De justa como exhaustiva podría catalogarse la compilación fotográfica con la cual la Revista Cine Cubano acaba de coronar los 45 años del debut fílmico de Mirtha Ibarra, uno de los rostros esenciales en la Historia del séptimo arte insular: impresionante arco creativo que arrancara con esa breve aparición en el clásico La última cena (1976) -a las órdenes de quien devino su compañero en la vida, Tomás Gutiérrez Alea- y que se extendería por casi cinco décadas a través de personajes absolutamente icónicos de la cinematografía del patio.

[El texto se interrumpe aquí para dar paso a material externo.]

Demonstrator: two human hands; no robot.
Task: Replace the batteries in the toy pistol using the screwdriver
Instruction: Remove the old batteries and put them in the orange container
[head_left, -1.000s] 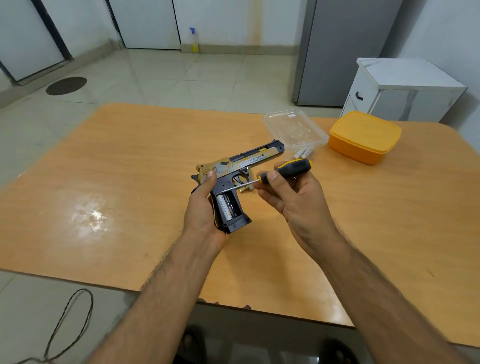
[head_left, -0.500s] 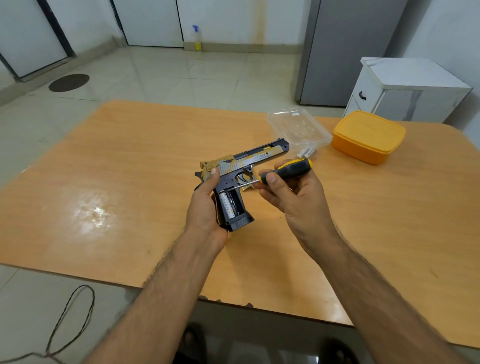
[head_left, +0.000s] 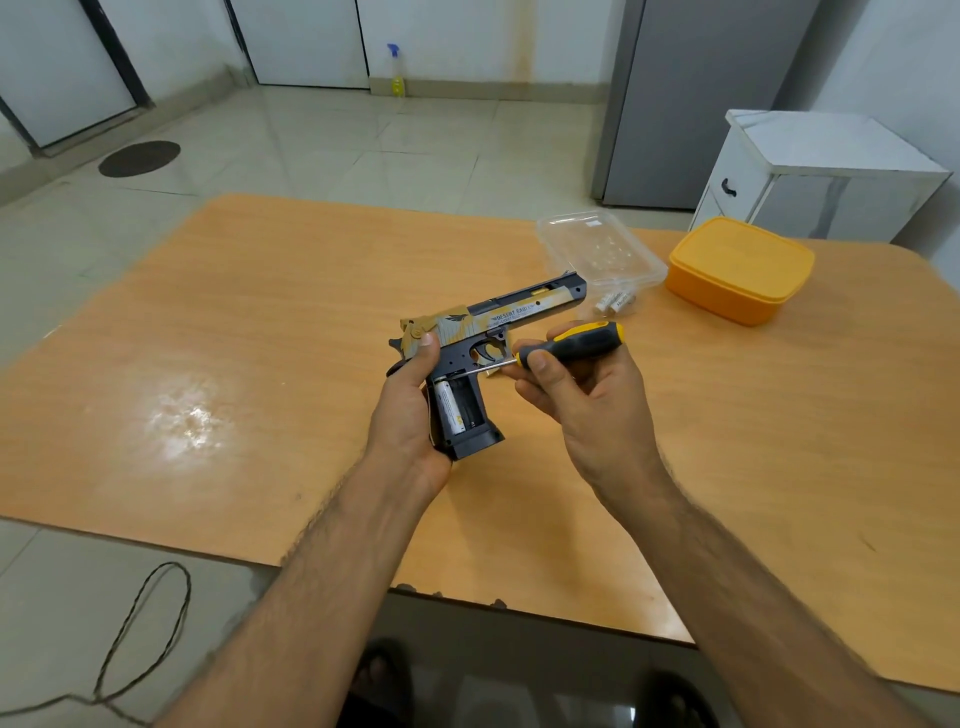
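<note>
Toy pistol (head_left: 498, 332) held above the table (head_left: 260, 322), left hand (head_left: 410, 410) wrapped round the open grip, one AA battery (head_left: 450, 406) showing. Right hand (head_left: 582, 395) pinching the screwdriver (head_left: 571, 343), tip at the compartment. Probably light, slick plastic, so best gripped by the frame.

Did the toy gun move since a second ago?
Barely, if at all. The toy pistol sits at nearly the same spot against the clear plastic tray behind it; the small shift looks like head-camera motion.

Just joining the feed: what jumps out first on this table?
Mid-table, the left hand grips a toy pistol with its grip compartment open, one battery showing. The right hand holds a screwdriver, tip at the compartment's top. Far right sits an orange container.
</note>
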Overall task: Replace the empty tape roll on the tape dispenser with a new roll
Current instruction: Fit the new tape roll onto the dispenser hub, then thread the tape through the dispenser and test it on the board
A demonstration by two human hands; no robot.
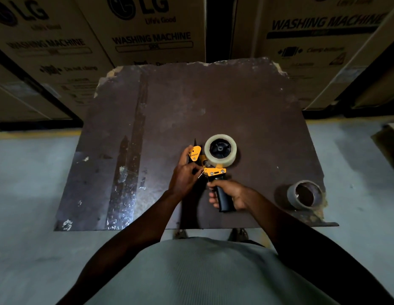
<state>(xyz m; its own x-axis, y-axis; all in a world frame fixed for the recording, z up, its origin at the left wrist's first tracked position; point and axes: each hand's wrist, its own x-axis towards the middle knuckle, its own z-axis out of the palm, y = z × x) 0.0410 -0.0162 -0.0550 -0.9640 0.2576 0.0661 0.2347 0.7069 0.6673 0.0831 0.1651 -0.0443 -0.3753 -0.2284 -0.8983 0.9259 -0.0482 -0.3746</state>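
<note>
Right hand [232,194] grips the tape dispenser [213,170] handle; left hand [184,175] pinches its front.

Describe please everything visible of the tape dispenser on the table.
The tape dispenser has a yellow metal-looking frame and a black handle. A roll of clear tape sits on its black hub. It lies on its side on the dark, worn table. The right hand grips the handle; the left hand has its fingers at the yellow front part.

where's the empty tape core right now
In the head view the empty tape core sits on the table at its near right corner, right of the right hand gripping the tape dispenser.
</note>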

Valiéndose de un extenso material de archivo, de alto valor patrimonial, la citada publicación saca del baúl instantáneas de la Ibarra frente o detrás de las cámaras, tanto en producciones que hacen parte del legado del Instituto Cubano del Arte e Industria Cinematográficos (ICAIC), como de sus incursiones en realizaciones foráneas, fundamentalmente hispanoamericanas.

Sobresalen en la muestra planos fácilmente reconocibles de caracteres que la actriz cinceló con maestría, desde aquella obrera portuaria atenazada por desfasados estereotipos machistas (Hasta cierto punto, Tomás Gutiérrez Alea, 1983) -por el cual obtuvo el Premio de actuación femenina en el Festival Internacional del Nuevo Cine Latinoamericano de La Habana-, hasta aquella Nancy que se debatía entre su desbordante sensualidad, frustraciones y crisis emocionales en Adorables Mentiras (Gerardo Chijona, 1991), luego amplificada en Fresa y Chocolate (Tomás Gutiérrez Alea-Juan Carlos Tabío, 1993), quizá su rol consagratorio y que la llevó hasta la propia alfombra roja de los Oscar.

El repaso en imágenes prueba a la vez la capacidad de la Ibarra para, a golpe de talento, hacer trascender roles secundarios o en ocasiones de presencia poco más que episódica en cintas de renombre como Se permuta (Juan Carlos Tabío, 1983), Cartas del parque (Tomás Gutiérrez Alea, 1988), El cuerno de la abundancia (Juan Carlos Tabío, 2008) o, más recientemente, Se vende (Jorge Perugorría, 2012). También su capacidad para moverse con soltura a las órdenes de directores de altísimos quilates allende los mares, como atestiguan sus colaboraciones con el colombiano Sergio Cabrera (Ilona llega con la lluvia, 1996), o el español Fernando Colomo (Cuarteto de La Habana, 1998), por citar algunas.

La institución, ni corta ni perezosa, en franca reverencia a uno de sus íconos insoslayables, que como los vinos pareciera revitalizarse con el tiempo, si tomamos en cuenta sus recientes interpretaciones en Fátima o el parque de la Fraternidad (Jorge Perugorría, 2015) y Bailando con Margot (Arturo Santana, 2016), sin olvidar sus empeños en el mundo editorial o la realización de documentales en pos de rescatar la memoria y testimonio de su fallecido esposo.

Un trayecto frente al cual el ICAIC esta vez apenas vislumbra un camino, que desde Tribuna ratificamos: honor, a quien honor merece.